### [Exercise prompt]
From the line that includes "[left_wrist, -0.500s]" to the closing line of the data, please transcribe every line exactly and add nothing.

### [Source material]
+-------+

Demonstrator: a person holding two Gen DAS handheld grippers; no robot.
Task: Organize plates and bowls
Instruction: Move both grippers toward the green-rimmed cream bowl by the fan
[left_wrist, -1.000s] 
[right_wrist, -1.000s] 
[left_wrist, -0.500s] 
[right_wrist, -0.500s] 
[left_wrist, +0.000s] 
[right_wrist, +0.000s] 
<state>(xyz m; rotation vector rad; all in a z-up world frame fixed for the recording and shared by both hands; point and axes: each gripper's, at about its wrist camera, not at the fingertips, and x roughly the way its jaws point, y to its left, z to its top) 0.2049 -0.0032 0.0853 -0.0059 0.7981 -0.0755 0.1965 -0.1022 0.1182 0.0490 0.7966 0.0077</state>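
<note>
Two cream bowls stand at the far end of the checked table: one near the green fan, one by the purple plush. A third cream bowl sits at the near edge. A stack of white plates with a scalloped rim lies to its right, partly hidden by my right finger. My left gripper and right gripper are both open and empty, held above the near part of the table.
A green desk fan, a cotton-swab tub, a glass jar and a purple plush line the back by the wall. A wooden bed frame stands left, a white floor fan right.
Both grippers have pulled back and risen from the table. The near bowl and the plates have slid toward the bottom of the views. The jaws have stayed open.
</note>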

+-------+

### [Reply]
[left_wrist, -0.500s] 
[right_wrist, -0.500s] 
[left_wrist, +0.000s] 
[right_wrist, +0.000s] 
<state>(xyz m; rotation vector rad; all in a z-up world frame fixed for the recording and shared by both hands; point and axes: each gripper's, at about its wrist camera, not at the fingertips, and x roughly the way its jaws point, y to its left, z to its top) 0.2049 -0.0032 0.0853 -0.0059 0.7981 -0.0755 0.1965 -0.1022 0.1182 0.0490 0.7966 0.0077</state>
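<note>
Two cream bowls stand at the far end of the checked table: one near the green fan, one by the purple plush. A third cream bowl sits at the near edge. A stack of white plates with a scalloped rim lies to its right, partly hidden by my right finger. My left gripper and right gripper are both open and empty, held above the near part of the table.
A green desk fan, a cotton-swab tub, a glass jar and a purple plush line the back by the wall. A wooden bed frame stands left, a white floor fan right.
Both grippers have pulled back and risen from the table. The near bowl and the plates have slid toward the bottom of the views. The jaws have stayed open.
</note>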

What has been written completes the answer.